■ TASK DIRECTIONS ■
What is needed is every line of the material that contains "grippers".

■ DATASET CONTENT ■
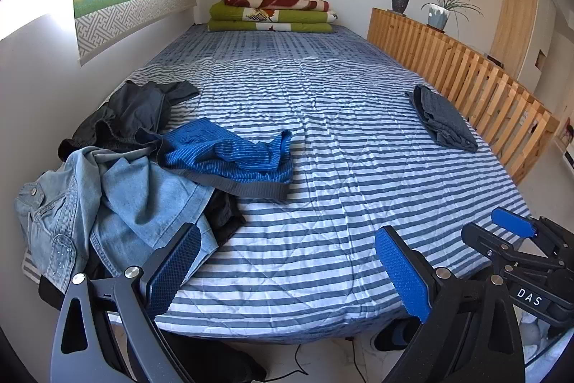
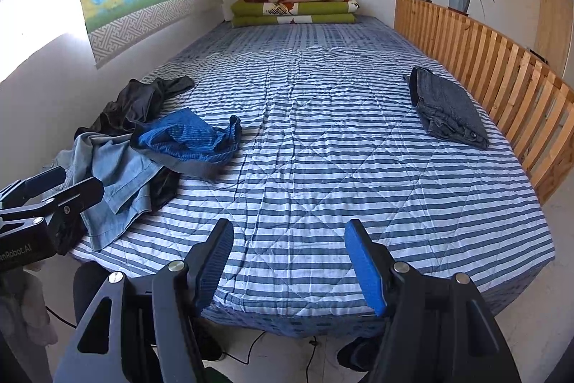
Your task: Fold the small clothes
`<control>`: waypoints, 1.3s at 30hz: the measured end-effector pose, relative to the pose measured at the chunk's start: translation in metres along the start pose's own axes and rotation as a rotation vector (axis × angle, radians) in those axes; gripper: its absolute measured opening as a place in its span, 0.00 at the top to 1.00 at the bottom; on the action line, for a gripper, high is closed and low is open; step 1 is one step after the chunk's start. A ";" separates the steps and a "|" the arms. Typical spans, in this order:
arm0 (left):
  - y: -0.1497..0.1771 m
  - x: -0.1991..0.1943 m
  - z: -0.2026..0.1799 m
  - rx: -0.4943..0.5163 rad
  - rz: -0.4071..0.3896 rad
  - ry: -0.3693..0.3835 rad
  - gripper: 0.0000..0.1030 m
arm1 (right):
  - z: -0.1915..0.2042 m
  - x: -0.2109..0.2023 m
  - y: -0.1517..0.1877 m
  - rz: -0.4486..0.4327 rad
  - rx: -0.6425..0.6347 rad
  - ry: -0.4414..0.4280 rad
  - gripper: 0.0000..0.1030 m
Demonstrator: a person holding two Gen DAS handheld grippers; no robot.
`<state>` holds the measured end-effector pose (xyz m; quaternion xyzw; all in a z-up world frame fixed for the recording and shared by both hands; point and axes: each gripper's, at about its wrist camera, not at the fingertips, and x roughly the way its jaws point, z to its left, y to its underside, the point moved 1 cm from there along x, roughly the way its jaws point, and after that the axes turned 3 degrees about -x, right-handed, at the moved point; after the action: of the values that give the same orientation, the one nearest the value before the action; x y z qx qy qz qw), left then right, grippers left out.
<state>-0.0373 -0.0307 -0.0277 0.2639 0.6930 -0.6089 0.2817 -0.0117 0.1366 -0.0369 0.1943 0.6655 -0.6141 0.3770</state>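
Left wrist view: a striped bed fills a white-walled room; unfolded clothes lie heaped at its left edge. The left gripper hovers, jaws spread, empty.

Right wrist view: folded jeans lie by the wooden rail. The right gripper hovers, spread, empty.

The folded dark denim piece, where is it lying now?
The folded dark denim piece lies alone on the bed's right side, beside the wooden slat rail, far from the unfolded pile.
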 end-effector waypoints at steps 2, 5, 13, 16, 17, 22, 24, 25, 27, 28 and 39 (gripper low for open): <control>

■ ANSWER BOX ■
Demonstrator: a person holding two Gen DAS handheld grippers; no robot.
`<state>` holds the measured end-effector pose (xyz m; quaternion xyzw; all in a z-up world frame fixed for the recording and shared by both hands; point and axes: each gripper's, at about its wrist camera, not at the fingertips, and x roughly the way its jaws point, z to its left, y to its underside, the point moved 1 cm from there along x, roughly the way its jaws point, and after that the axes turned 3 degrees about -x, right-handed, at the moved point; after the action: of the values that give the same orientation, the one nearest the value before the action; x y z qx qy qz qw), left then right, grippers left out.

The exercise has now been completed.